Dans le sport roi, les passions dépassent souvent les limites du terrain. Lorsque l’équipe nationale trébuche ou que les choix d’une fédération font polémique, la même frustration revient en boucle dans les débats : « Pourquoi n’est-ce pas nous, les supporters, qui choisissons le patron de notre football ? » Après tout, si le citoyen est souverain pour élire le président de la République, pourquoi est-il exclu du destin de son sport favori ?

Pourtant, la réalité est implacable : il n’existe aucun pays au monde où la population élit le président de sa fédération de football. Derrière ce verrouillage se cache une mécanique mondiale ultra-stricte, dictée par les statuts de la FIFA.
Un vote réservé aux « initiés »
Qu’il s’agisse de la FIF en Côte d’Ivoire, de la FFF en France ou de la CBF au Brésil, le mode de scrutin reste partout le même : un suffrage indirect accessible à un collège électoral très restreint. Le destin du football national se joue à huis clos, où seuls votent les acteurs dits « légitimes » du milieu : Les présidents de clubs professionnels et amateurs, qui détiennent la majorité des voix ; Les ligues régionales et les districts, qui représentent la base géographique et administrative ; Les groupements d’intérêt, qui rassemblent selon les pays les syndicats de joueurs, d’arbitres ou d’entraîneurs. Pour le supporter de tribune ou le passionné de télévision, le droit de vote n’existe tout simplement pas. Le passionné est un client ou un spectateur, mais il n’est jamais un électeur légal.

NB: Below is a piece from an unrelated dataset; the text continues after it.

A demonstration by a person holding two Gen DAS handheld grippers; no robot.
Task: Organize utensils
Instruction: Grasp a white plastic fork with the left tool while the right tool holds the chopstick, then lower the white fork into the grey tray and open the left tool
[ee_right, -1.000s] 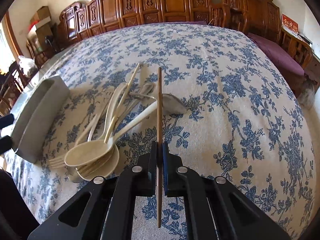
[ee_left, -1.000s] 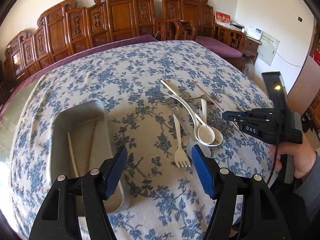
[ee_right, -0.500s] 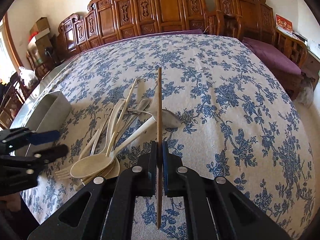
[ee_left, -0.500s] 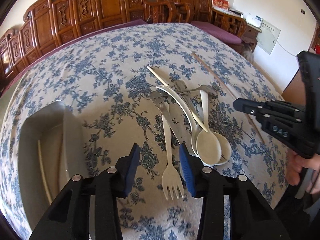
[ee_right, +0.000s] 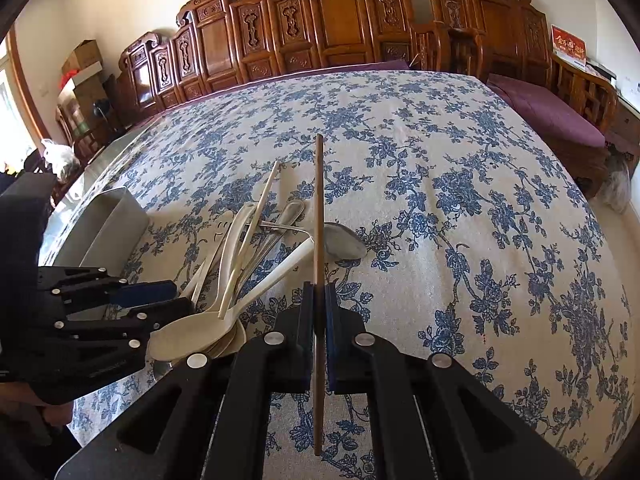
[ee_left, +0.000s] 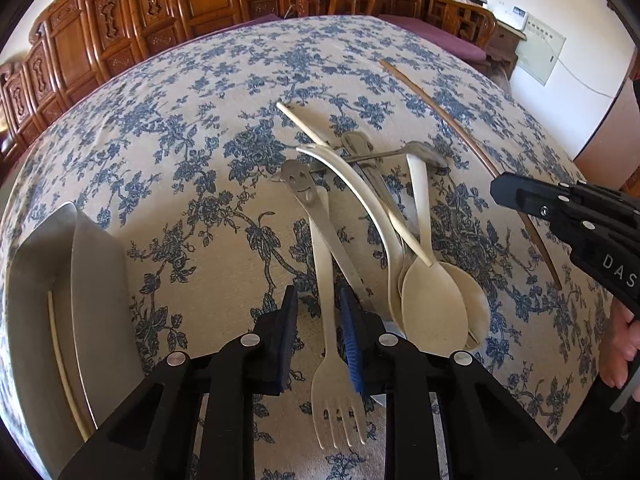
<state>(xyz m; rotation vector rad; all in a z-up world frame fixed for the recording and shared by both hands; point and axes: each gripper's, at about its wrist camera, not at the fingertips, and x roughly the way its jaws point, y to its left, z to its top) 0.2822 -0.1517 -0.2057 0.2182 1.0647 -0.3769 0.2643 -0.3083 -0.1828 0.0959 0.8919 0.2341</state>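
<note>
Right of the grey metal tray [ee_left: 96, 280], my left gripper [ee_left: 320, 334] straddles a light, slippery cream plastic fork [ee_left: 330, 312] mid-handle, not pinching yet, while my right gripper [ee_right: 319, 336] pinches a stiff brown wooden chopstick [ee_right: 318, 216].

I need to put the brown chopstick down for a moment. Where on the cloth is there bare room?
Bare tablecloth lies to the right of the metal spoon, out to the table's edge, and beyond the utensil pile toward the wooden chairs. It is crowded between the pile and the metal tray, where the left tool works.

Low wrist views, shared utensil pile [ee_left: 384, 240]
</note>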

Le dogme de la FIFA : Pas de politique dans les urnes

Si la Fédération Internationale de Football Association (FIFA) interdit formellement d’ouvrir ces élections au grand public, c’est pour protéger son principe le plus sacré : la non-ingérence politique et civile. Organiser un vote populaire à l’échelle d’une nation pour une association sportive transformerait inévitablement le scrutin en une véritable campagne électorale publique. Les partis politiques s’empareraient des candidats, des budgets d’État serviraient à faire campagne, et le football deviendrait un outil de propagande d’État. La sentence de la FIFA face à une telle dérive est historiquement immédiate et sans pitié : la suspension. Un pays qui violerait cette règle se verrait instantanément banni de toutes les compétitions internationales (Coupe du Monde, compétitions continentales). Le football mondial exige de s’autogérer, loin des urnes populaires.
L’exception des Socios : La démocratie limitée aux clubs Si l’élection d’une fédération nationale reste un bastion inaccessible pour le peuple, une nuance démocratique existe, mais uniquement au niveau de certains clubs de légende. En Espagne (comme au FC Barcelone ou au Real Madrid), le modèle des Socios permet une forme de démocratie directe. Ici, ce ne sont pas des actionnaires ou des milliardaires qui dirigent, mais les dizaines de milliers de supporters encartés.
En payant leur cotisation annuelle, ils obtiennent le droit d’élire directement le président de leur club. Mais à l’échelle d’une nation, le rêve d’un président de fédération élu par le peuple reste une utopie juridique complète. Le football est universel par sa pratique, mais sa gouvernance, elle, reste par nature une affaire privée.